Perhaps this is the result of years of failed housing projects. Perhaps this is what happens when outsiders infiltrate a neighborhood to improve upon it and don’t finish the job or pay attention to the people who occupy the buildings.

Whatever the case may be, the question posed by Keeanga-Yamahtta Taylor, writer and assistant professor of African-American Studies at Princeton University, remains unfulfilled.

“How can we reassert housing as a human right?” Taylor asked the audience at the Race and Housing conference at Princeton University on the 50th anniversary of the Fair Housing Act of 1968.

How can we reassert housing as a human right?

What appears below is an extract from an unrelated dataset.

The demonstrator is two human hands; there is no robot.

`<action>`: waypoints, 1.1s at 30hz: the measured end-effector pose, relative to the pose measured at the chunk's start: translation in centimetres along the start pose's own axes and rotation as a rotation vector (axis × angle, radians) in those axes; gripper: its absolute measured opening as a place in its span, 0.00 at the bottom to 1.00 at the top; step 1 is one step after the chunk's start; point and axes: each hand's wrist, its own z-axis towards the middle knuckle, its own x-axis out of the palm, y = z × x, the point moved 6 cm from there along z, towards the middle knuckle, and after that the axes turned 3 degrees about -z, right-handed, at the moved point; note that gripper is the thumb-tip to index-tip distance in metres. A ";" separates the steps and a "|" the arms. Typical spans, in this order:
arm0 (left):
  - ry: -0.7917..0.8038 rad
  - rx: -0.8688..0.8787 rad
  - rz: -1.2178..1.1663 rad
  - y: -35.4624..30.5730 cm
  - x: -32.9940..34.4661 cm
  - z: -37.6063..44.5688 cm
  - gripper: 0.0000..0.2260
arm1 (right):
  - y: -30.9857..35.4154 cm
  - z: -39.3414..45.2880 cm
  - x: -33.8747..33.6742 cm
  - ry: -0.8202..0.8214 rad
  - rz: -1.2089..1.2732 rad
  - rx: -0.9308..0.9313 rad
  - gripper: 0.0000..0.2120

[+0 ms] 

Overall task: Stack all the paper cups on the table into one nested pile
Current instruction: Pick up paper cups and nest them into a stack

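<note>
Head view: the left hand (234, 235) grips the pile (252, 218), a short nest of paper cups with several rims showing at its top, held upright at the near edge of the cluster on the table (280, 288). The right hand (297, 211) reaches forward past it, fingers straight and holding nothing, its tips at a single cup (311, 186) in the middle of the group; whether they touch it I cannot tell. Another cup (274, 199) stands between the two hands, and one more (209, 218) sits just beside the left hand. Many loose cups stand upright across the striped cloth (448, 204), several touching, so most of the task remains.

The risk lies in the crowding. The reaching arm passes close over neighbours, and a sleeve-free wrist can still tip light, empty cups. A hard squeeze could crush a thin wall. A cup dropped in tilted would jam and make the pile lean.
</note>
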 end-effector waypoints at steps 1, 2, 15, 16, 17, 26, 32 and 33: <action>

The Fair Housing Act, also know as the Civil Rights Act, was a landmark legislation that aimed to terminate decades of discriminatory housing practices and provide equal housing opportunities for citizens regardless of race, religion, gender or national origin.

Taylor discussed the Fair Housing Act and the parallel between housing segregation and racial segregation. She carefully distinguished the outcome of the Fair Housing Act from advancement in the connection between race and housing. ”Just because something constitutes a turning point does not in and of itself constitute progress,” said Taylor.

The intention of the Fair Housing Act was to combat discrimination in housing. But what ended up happening left people of color with more questions than answers. Fortunately, organizations are working hard to heal communities in despair, protect vulnerable communities, and find solutions to the issues that have developed in response to legislation like the Fair Housing Act.

Today, according to Dobson, there are some progressive cities across the nation who are building homes and giving them to homeless people because they understand that it’s cheaper to give a homeless person a house than to continue to provide them with the services we offer now.

“There are a lot of us, who are involved in community development, who are involved in critical issues that are looking hard for ways be more supportive of integrative and regional efforts to keep integration alive and stop white flight from occurring as high poverty areas depopulate,” said Marty Johnson, founder and CEO of Isles, Inc., an urban sustainable development organization that fosters self-reliance and healthy neighborhoods. People like Brown, Dobson, and Johnson are critical components in answering these questions and continuing to improve housing and, more importantly, people’s living conditions.